> **ASSIGNED TASK**
In the material below, find each line holding the string "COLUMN" and copy it.

> **SOURCE RECORDS**
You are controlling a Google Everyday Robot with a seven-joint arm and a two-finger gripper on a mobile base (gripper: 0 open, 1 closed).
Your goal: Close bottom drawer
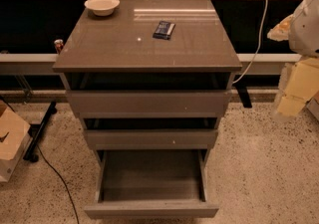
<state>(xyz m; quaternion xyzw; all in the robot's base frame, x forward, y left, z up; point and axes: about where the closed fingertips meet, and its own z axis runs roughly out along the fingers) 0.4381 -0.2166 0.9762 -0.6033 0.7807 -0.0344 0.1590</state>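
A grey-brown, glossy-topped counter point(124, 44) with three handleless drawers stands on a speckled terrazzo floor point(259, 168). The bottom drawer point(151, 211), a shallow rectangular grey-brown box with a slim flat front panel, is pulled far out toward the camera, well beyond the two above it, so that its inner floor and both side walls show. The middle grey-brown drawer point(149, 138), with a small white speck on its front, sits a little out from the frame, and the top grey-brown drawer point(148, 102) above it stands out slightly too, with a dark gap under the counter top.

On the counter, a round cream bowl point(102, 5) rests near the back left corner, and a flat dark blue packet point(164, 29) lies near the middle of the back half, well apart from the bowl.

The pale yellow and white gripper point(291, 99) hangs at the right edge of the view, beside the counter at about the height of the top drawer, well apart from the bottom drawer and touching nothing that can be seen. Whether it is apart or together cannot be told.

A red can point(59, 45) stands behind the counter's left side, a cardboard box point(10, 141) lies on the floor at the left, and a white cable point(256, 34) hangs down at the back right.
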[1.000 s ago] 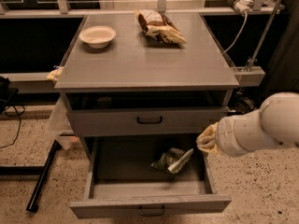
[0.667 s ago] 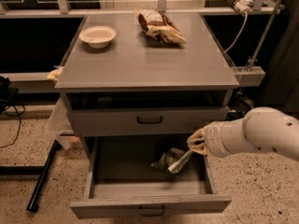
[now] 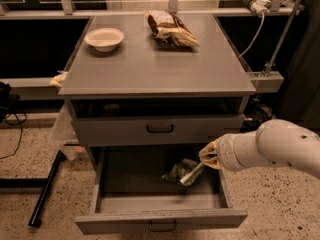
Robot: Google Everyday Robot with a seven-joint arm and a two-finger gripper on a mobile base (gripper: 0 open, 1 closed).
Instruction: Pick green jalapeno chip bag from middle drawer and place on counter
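Note:
The green jalapeno chip bag (image 3: 180, 172) lies inside the open middle drawer (image 3: 160, 220), towards its right side, with its pale silvery edge pointing up to the right. My gripper (image 3: 208, 154) comes in from the right on a white arm and sits just above the bag's right end, over the drawer's right wall. The silvery edge reaches up close to it; I cannot tell whether they touch. The grey counter (image 3: 150, 64) is above the drawers.
A white bowl (image 3: 104, 37) sits at the counter's back left and a brown-and-cream snack bag (image 3: 170, 28) at its back middle. The taller-fronted upper drawer (image 3: 160, 129) is above the open drawer. A black stand leg (image 3: 45, 194) lies on the floor at left.
My arm has moved left and slightly down, bringing the gripper from beside the drawer's right edge to just over the bag's right end. The bag has not moved.

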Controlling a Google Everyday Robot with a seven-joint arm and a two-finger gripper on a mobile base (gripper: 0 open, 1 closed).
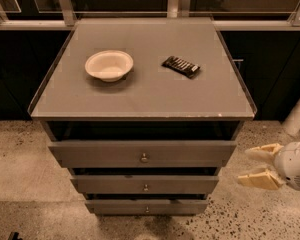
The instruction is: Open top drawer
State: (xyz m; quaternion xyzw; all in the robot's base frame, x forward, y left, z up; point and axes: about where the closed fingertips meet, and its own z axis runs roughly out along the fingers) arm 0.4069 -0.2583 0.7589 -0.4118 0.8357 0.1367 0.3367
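Observation:
The top drawer (90, 154) is the widest of three grey fronts under the cabinet top, with a small round metal knob (144, 158) at its centre. A dark gap shows above its front. My gripper (257, 166) is low at the right, to the right of the drawer's end and apart from it. Its two tan fingers (262, 153) point left with a gap between them and hold nothing.
A white bowl (109, 65) and a dark snack packet (180, 66) lie on the grey cabinet top (145, 91). Two narrower drawer fronts (115, 185) sit below the top one. Dark cabinets with a glass rail run behind. Speckled floor lies around the cabinet.

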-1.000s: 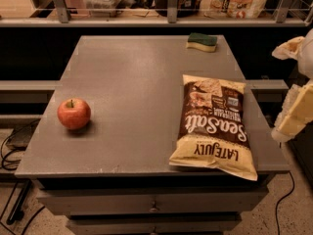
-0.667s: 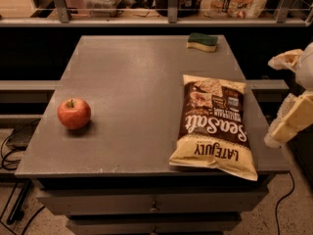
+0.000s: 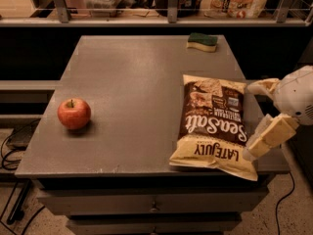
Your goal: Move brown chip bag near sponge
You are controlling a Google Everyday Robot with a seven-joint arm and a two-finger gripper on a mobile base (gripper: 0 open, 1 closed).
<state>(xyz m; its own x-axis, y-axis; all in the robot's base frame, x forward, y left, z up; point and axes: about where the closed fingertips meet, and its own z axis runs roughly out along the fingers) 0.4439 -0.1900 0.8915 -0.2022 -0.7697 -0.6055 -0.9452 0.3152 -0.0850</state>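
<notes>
Broadly, the grey table [image 3: 137,77] holds the brown chip bag [image 3: 212,124] flat at its near right corner. Just beside the bag hangs the gripper [image 3: 248,121], jaws spread and empty. It should pinch the crinkly side edge, then slide the bag back toward the sponge [image 3: 202,41] at the far edge.

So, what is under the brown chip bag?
Only the grey table shows around the brown chip bag, which lies flat on it; whatever it covers is hidden. The tool, open, is at the bag's right edge.
</notes>
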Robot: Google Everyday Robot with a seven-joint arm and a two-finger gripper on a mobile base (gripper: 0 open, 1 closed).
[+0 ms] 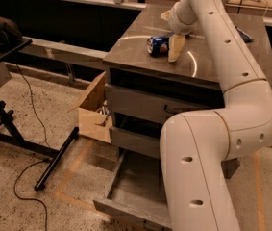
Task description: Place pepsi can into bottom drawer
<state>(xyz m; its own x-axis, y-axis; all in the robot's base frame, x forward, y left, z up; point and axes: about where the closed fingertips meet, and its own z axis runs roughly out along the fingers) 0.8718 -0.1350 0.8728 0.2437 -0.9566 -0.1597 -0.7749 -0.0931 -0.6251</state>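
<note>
The pepsi can [157, 45], blue with silver ends, lies on its side on the grey cabinet top [140, 57]. My gripper [172, 32] reaches down onto the cabinet top just right of the can. Its near cream finger [177, 48] stands against the can's right end, and its far finger [166, 16] is behind and apart from it. The gripper is open and holds nothing. The bottom drawer [135, 191] is pulled out near the floor, with a bare grey floor, and its right part is hidden behind my arm.
The two upper drawers [140, 105] are shut. An open cardboard box [93, 110] stands on the floor left of the cabinet. A black stand [10, 124] and a cable [27, 196] are at the left. Benches run along the back.
</note>
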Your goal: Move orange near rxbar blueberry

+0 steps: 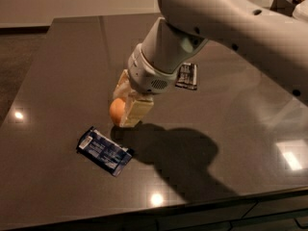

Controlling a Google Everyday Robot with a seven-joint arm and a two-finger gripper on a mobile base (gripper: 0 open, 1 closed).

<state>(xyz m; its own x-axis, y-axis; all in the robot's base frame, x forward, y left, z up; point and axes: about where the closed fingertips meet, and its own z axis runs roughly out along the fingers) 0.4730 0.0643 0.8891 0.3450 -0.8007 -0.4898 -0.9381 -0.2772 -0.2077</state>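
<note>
The gripper [126, 109] is clasping the orange [116, 111] between its cream fingers, hanging low over the dark desk [62, 57]. The rxbar blueberry [104, 150] is lying flat near the fruit, toward the front-left and not touching it. A smaller black wrapper [186, 76] is sitting behind the arm.
</note>
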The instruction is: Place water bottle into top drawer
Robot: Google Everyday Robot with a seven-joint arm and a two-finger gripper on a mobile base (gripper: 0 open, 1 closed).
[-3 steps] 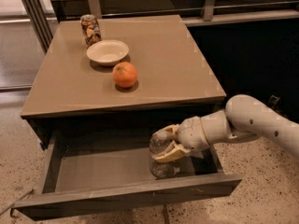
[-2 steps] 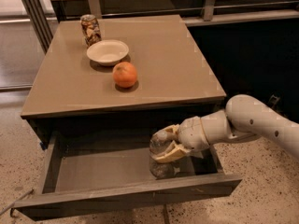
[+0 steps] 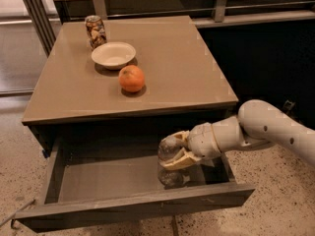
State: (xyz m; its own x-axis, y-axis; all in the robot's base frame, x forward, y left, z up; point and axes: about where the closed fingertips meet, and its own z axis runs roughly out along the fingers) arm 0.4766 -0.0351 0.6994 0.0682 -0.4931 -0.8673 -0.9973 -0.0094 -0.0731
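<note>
In the camera view, almost nothing has changed in the last second. My gripper (image 3: 173, 154) is in the same spot as before, low inside the top drawer (image 3: 133, 206), near its right end. My arm (image 3: 275, 129) still comes in from the right side.

My two jaws are still clamped on the water bottle (image 3: 170, 177). One is on the far side of it and one is on the near side. They grip it around the upper part, so I cannot see the cap or the label well.

The bottle stands up straight. Its clear bottom end is down by the grey floor of the drawer, just behind the front panel. I cannot tell if it is touching the floor yet.

The drawer is pulled wide open under the table (image 3: 197, 77). On the table top there is an orange (image 3: 131, 78), a white bowl (image 3: 113, 54) and a patterned can (image 3: 95, 31). They are well away from my gripper and they have not moved.

I think the job is nearly done. The bottle is already inside the drawer. What is left, I think, is to let go and lift my gripper out. The bottle is tall and light, so it could tip over when I pull away.
</note>
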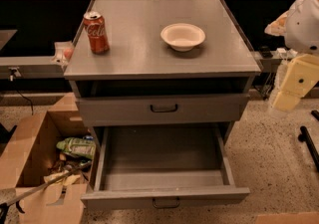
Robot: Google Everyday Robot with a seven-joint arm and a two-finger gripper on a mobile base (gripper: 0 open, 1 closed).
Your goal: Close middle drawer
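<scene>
Grey middle drawer (164,168) down-left of pincer (290,90)

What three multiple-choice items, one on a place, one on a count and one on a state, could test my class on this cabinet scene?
1. Where is the tool? A at the left edge; B at the right edge, beside the cabinet; C at top centre.
2. How many things stand on the cabinet? A two; B one; C four.
3. The middle drawer is: A shut; B removed; C pulled out.
Answers: 1 B, it hangs right of the cabinet; 2 A, a red can and a white bowl; 3 C, its bare inside shows.
</scene>
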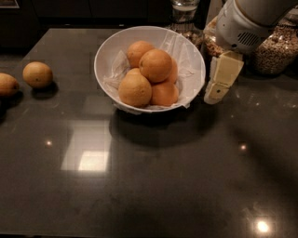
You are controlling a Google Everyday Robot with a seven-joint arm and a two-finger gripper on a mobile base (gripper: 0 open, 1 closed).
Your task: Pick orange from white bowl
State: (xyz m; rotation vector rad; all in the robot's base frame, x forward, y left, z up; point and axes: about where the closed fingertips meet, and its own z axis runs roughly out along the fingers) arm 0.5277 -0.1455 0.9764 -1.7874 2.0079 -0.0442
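Observation:
The white bowl [99, 69] stands at the back middle of the dark counter, lined with crinkled paper. It holds several oranges. The round, deep-orange orange [156, 65] sits on top of the pile. A larger, paler one [134, 89] lies at the front left, and others lie behind and to the lower right. My gripper [219, 87] hangs from the white arm at the upper right. It is just outside the bowl's right rim, pointing down, a little above the counter and holding nothing that I can see.
Two duller yellowish-brown fruits [37, 74] [6, 84] lie on the counter at the far left. Glass jars [276, 46] with grainy contents stand behind the arm at the back right, and another jar [184, 10] stands behind the bowl.

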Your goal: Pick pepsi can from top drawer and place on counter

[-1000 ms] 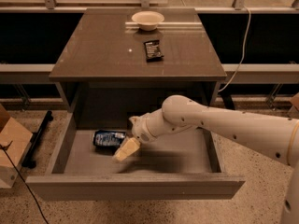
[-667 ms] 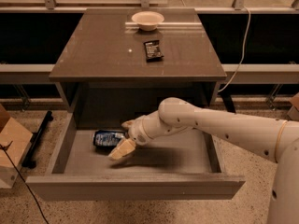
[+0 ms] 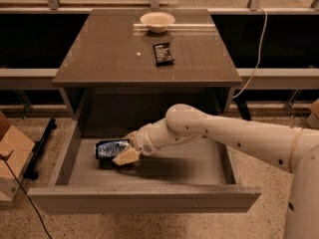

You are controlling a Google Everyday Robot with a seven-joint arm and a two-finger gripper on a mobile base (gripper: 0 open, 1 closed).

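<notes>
Glossy grey-brown worktop (image 3: pixel 109 54) caps the cabinet, and beneath its front edge the top drawer (image 3: pixel 144 199) stands pulled open. On the drawer floor the pepsi can (image 3: pixel 108 148) lies on its side, and places below are told from that can.

The gripper (image 3: pixel 127 155) sits low against the can's right end, partly covering it. I cannot tell whether it has closed on the can or merely rests beside it.

If it pushes rather than clamps, the can would likely skid left toward the drawer's side wall, or roll forward to the front panel. A hold taken only at the end could let the can pivot and slip during the lift.

Above and behind the can, the worktop's edge overhangs; rising too far back risks knocking can or arm (image 3: pixel 224 133) against it. Farther behind and above the can lie a black snack packet (image 3: pixel 163 53) and a bowl (image 3: pixel 157 21), which a careless set-down could strike.
</notes>
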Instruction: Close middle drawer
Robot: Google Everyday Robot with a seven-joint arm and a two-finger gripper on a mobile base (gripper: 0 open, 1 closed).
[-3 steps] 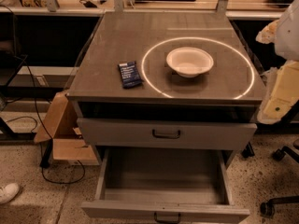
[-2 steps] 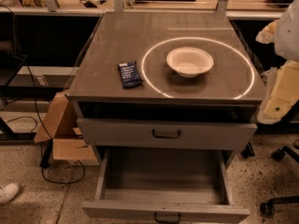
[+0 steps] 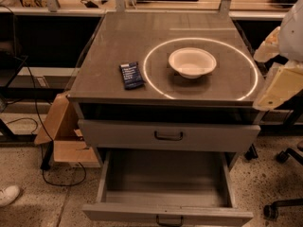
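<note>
The middle drawer (image 3: pixel 165 181) is standing pulled out, not yet pushed, while the gripper (image 3: pixel 280 86) is hanging at the right edge, well apart, and I cannot tell its grip.

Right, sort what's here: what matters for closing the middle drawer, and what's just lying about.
For the job: middle drawer, pulled open; its bar handle; robot arm at the right edge, claw out of view.
Lying about: white bowl; dark blue packet; top drawer; cardboard box on the floor.

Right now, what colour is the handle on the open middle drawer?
Nearly black bar handle on the grey metal middle drawer; camera view. Gripper at right edge.
</note>
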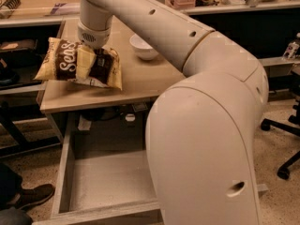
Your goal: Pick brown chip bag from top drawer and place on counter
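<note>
The brown chip bag (65, 64), dark brown with white "Sea" lettering and pale yellow ends, hangs tilted over the left part of the counter (140, 81). My gripper (86, 62) comes down from above and is shut on the middle of the bag, one pale finger (85, 61) across its front. I cannot tell whether the bag's lower edge touches the beige top. The top drawer (63, 172), a shallow grey wood-grain box, stands pulled open below the counter and its visible floor is bare. My arm hides the drawer's right side.
A white bowl (143, 46) sits on the counter's far middle. A black side shelf (18, 46) stands to the left. A shoe (28, 196) shows at the lower left, an office chair base (286, 130) at the right. A long bench (37, 3) runs behind.
</note>
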`<state>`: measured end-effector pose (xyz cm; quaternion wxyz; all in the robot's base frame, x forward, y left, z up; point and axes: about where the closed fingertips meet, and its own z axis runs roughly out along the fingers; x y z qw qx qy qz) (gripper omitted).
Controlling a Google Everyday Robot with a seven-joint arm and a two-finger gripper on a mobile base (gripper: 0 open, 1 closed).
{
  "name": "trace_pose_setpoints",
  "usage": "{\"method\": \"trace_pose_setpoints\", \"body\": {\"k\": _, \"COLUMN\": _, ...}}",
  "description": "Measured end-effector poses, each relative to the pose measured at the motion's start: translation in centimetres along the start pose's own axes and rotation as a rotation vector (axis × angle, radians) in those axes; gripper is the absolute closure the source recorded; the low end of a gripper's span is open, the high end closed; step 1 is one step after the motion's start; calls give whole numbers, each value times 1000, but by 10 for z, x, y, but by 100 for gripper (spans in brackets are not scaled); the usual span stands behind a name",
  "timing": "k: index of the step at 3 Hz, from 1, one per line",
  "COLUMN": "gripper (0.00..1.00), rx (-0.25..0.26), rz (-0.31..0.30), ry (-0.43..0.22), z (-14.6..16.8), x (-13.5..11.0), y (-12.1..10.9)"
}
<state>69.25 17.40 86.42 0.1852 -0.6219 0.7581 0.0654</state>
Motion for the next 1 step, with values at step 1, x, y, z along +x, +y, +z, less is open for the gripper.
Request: {"method": "trace_pose_setpoints", "body": {"k": 1, "gripper": 0, "rx": 0, "rz": 0, "ry": 0, "z": 0, "x": 0, "y": 0}}
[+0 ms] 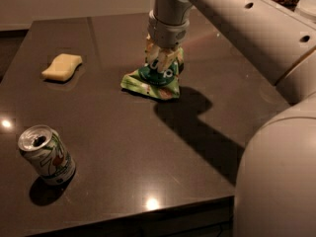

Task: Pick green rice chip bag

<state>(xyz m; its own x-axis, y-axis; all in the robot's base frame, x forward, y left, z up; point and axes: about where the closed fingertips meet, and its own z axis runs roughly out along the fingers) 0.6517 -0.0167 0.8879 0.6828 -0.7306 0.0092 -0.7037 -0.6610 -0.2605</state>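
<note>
The green rice chip bag (150,83) is a crumpled light-green foil bag with a dark green round logo. It lies on the dark table (148,152) at the middle back. My gripper (162,60) points straight down onto the bag's upper back part and covers its top. The bag's lower edge still rests on the table. The arm reaches in from the upper right.
A yellow sponge (62,66) lies at the back left. A silver-and-green soda can (47,154) stands at the front left, top opened. The table's front edge runs near the bottom. The robot's white body (276,181) fills the right side.
</note>
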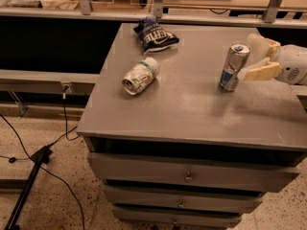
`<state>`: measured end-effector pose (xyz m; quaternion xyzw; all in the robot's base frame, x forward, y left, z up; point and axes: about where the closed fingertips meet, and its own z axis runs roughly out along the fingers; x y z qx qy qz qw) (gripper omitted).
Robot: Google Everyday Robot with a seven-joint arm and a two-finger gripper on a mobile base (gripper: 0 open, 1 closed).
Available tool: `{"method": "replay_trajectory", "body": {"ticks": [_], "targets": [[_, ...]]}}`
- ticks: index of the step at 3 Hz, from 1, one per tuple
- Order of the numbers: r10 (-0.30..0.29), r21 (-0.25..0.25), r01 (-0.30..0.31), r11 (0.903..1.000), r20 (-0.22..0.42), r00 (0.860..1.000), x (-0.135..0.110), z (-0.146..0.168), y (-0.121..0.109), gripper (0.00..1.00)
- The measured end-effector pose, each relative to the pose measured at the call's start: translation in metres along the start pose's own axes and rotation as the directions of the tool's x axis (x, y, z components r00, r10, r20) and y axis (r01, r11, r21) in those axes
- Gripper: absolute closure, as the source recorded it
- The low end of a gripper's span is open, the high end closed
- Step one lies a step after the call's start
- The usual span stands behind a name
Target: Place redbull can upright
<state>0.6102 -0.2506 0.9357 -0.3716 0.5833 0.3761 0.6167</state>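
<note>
The redbull can (233, 67), slim, silver and blue, stands upright on the grey cabinet top (192, 109) at the right side. My gripper (253, 57) comes in from the right edge, just right of the can. Its cream fingers (259, 72) are spread apart, one nearer and one farther, with their tips beside the can and not closed around it. The gripper is open and holds nothing.
A fatter white-and-green can (140, 75) lies on its side left of centre. A dark blue chip bag (155, 34) lies at the back. Drawers (187, 176) are below the top. Cables and a stand leg (29, 186) lie on the floor at left.
</note>
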Motion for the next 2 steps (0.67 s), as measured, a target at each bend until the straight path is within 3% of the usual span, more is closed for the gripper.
{"method": "replay_trajectory", "body": {"ticks": [1, 2], "targets": [[-0.092, 0.042, 0.098, 0.9943, -0.130, 0.987, -0.0064, -0.0223, -0.0014, 0.00], [-0.099, 0.043, 0.106, 0.9934, -0.150, 0.984, -0.0045, -0.0216, -0.0020, 0.00]]}}
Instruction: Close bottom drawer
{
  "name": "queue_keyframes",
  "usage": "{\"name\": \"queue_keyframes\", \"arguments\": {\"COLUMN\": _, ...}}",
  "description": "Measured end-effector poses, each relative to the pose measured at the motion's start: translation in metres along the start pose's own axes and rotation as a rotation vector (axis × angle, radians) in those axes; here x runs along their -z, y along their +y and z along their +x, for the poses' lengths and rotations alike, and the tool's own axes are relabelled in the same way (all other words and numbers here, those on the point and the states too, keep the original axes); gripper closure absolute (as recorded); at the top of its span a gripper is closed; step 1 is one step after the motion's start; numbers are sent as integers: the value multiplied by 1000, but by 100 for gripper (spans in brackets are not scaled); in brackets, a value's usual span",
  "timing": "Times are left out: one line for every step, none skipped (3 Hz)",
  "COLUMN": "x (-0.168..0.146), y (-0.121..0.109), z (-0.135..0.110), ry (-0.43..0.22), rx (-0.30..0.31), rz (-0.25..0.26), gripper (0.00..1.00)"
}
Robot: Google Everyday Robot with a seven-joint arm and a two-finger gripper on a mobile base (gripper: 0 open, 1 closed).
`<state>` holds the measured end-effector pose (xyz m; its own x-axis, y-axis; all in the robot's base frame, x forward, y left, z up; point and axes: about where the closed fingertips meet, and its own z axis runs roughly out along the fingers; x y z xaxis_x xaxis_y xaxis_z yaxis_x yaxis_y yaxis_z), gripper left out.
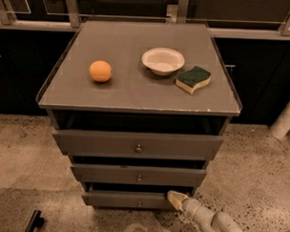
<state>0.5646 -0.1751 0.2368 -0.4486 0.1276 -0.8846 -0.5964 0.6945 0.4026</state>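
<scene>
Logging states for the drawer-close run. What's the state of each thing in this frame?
bottom drawer: ajar, dark gap above its front
middle drawer: looks ajar too
top drawer: looks ajar, dark gap above
tool: low near the floor, at the bottom drawer's right end
bowl: upright, empty
sponge: lying flat, green side up
orange: whole, on the cabinet top

The cream gripper (pixel 176 199) is sitting at the right end of the dark grey bottom drawer (pixel 113 199), above speckled beige floor (pixel 260 174).
</scene>
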Motion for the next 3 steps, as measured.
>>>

> **WORKED SOLUTION**
  "usage": "{\"method\": \"trace_pose_setpoints\", \"body\": {\"k\": _, \"COLUMN\": _, ...}}",
  "COLUMN": "gripper (0.00..1.00), rx (-0.25..0.26), rz (-0.31..0.30), ry (-0.43..0.22), z (-14.6..16.8), x (-13.5..11.0), y (-12.1..10.9)"
  "usage": "{\"name\": \"queue_keyframes\", \"arguments\": {\"COLUMN\": _, ...}}",
  "COLUMN": "x (-0.168..0.146), y (-0.121..0.109), z (-0.135..0.110), ry (-0.43..0.22), rx (-0.30..0.31), rz (-0.25..0.26), gripper (0.00..1.00)"

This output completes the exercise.